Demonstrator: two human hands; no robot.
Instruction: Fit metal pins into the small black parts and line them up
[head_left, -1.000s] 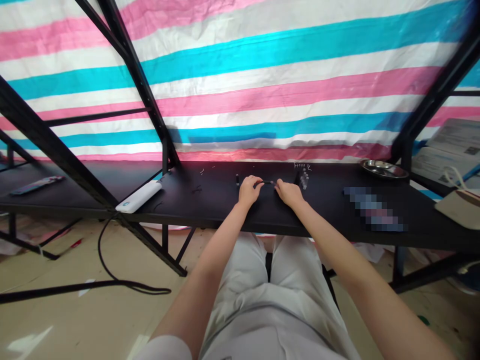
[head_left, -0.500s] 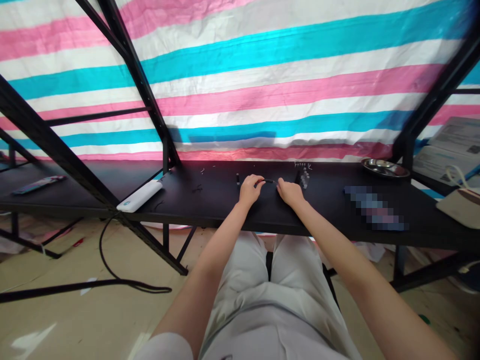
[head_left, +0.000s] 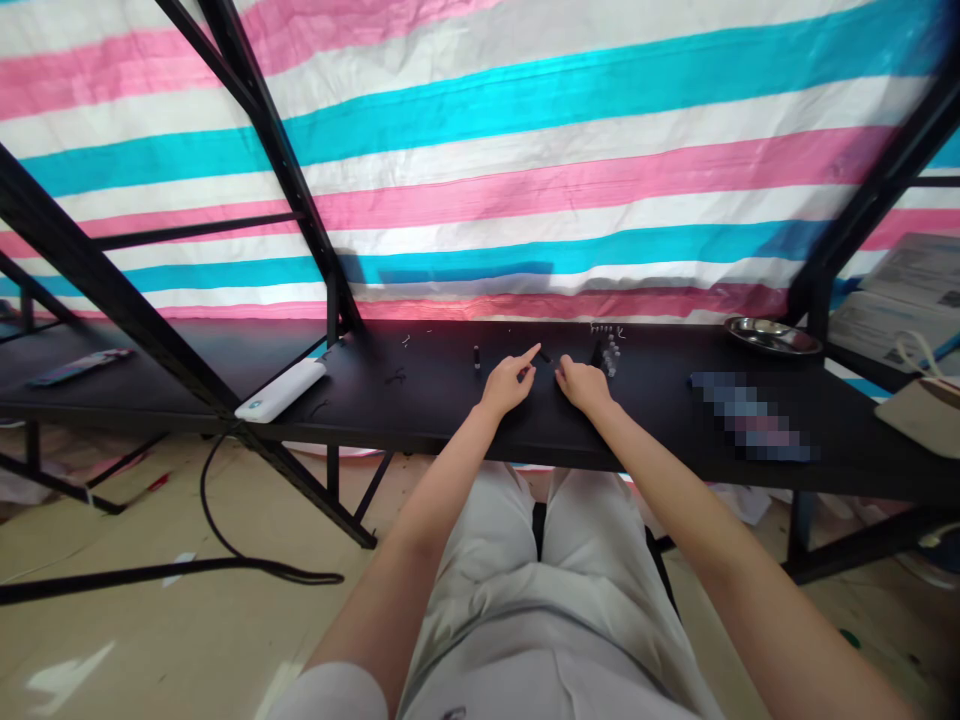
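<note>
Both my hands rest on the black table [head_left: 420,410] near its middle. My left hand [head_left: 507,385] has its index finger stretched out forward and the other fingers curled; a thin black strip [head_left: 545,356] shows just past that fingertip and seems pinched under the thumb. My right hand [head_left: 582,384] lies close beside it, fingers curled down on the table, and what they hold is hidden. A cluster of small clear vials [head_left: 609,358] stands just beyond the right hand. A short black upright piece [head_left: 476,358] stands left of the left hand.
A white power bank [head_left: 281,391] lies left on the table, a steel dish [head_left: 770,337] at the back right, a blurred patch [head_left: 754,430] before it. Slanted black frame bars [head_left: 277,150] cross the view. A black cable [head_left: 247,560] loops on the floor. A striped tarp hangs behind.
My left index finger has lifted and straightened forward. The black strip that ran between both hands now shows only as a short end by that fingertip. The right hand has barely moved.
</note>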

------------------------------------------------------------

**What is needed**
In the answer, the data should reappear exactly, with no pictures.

**Result below**
Demonstrator: two human hands; no robot.
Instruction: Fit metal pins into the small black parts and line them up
[head_left, -1.000s] 
[head_left, -0.500s] 
[head_left, +0.000s] 
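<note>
Both my hands rest on the black table [head_left: 420,410] near its middle. My left hand [head_left: 507,385] has its index finger stretched out forward and the other fingers curled; a thin black strip [head_left: 545,356] shows just past that fingertip and seems pinched under the thumb. My right hand [head_left: 582,384] lies close beside it, fingers curled down on the table, and what they hold is hidden. A cluster of small clear vials [head_left: 609,358] stands just beyond the right hand. A short black upright piece [head_left: 476,358] stands left of the left hand.
A white power bank [head_left: 281,391] lies left on the table, a steel dish [head_left: 770,337] at the back right, a blurred patch [head_left: 754,430] before it. Slanted black frame bars [head_left: 277,150] cross the view. A black cable [head_left: 247,560] loops on the floor. A striped tarp hangs behind.
My left index finger has lifted and straightened forward. The black strip that ran between both hands now shows only as a short end by that fingertip. The right hand has barely moved.
</note>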

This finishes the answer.